The problem
Only the lines below starting at the one that contains "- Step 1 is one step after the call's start" and ending at the one that contains "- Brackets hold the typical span" are to be reproduced, exactly and with both ends kept.
****************
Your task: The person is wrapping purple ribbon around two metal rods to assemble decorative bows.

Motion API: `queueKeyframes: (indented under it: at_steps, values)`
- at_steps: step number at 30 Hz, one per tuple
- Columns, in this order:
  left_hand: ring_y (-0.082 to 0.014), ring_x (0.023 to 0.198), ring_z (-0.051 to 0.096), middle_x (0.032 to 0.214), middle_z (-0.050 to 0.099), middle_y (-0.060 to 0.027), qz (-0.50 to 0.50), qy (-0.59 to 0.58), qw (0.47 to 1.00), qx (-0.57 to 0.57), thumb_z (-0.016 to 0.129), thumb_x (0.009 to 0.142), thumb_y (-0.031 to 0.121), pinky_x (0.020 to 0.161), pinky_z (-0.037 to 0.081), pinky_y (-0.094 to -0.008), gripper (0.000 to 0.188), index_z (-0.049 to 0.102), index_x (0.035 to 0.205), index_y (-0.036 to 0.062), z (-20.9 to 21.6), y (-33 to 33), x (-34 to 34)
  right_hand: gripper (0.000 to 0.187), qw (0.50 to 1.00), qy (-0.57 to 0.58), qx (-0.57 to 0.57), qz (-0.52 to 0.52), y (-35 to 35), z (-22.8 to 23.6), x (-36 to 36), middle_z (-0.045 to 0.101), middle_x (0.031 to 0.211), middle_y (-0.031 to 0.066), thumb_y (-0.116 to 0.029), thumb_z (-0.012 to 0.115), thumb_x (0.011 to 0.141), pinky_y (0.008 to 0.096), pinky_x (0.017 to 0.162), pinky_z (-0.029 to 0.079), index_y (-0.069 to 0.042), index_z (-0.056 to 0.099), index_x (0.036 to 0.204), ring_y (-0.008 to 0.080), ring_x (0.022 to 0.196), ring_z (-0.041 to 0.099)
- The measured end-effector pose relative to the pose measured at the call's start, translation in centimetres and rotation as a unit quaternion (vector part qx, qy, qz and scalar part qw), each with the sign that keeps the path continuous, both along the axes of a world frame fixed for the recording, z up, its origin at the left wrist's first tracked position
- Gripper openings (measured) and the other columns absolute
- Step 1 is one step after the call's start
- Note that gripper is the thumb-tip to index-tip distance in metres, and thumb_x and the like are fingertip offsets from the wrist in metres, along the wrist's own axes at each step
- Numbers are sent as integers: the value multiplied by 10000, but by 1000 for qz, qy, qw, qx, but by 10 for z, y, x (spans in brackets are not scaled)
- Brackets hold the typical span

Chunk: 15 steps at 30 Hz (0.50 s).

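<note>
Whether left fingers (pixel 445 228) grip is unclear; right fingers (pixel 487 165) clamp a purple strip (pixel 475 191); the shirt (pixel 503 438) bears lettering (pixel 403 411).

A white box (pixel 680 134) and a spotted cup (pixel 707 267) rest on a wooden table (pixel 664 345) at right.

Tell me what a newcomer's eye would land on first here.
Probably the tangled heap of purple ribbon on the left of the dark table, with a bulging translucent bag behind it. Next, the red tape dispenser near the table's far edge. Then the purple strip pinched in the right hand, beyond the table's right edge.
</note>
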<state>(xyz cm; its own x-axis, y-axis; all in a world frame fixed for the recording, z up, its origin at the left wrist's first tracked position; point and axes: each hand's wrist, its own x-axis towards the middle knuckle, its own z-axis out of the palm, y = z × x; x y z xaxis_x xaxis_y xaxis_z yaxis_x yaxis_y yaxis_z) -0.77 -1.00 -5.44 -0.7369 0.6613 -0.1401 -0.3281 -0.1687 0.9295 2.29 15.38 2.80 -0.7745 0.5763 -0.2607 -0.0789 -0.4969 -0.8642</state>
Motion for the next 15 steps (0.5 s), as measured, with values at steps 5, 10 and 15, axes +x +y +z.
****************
Written response
- Step 1 is one step after the call's start
- Note that gripper is the thumb-tip to index-tip distance in metres, and thumb_x and the like are fingertip offsets from the wrist in metres, along the wrist's own axes at each step
- Numbers are sent as integers: the value multiplied by 10000, but by 1000 for qz, qy, qw, qx, but by 10 for z, y, x (spans in brackets are not scaled)
- Brackets hold the typical span

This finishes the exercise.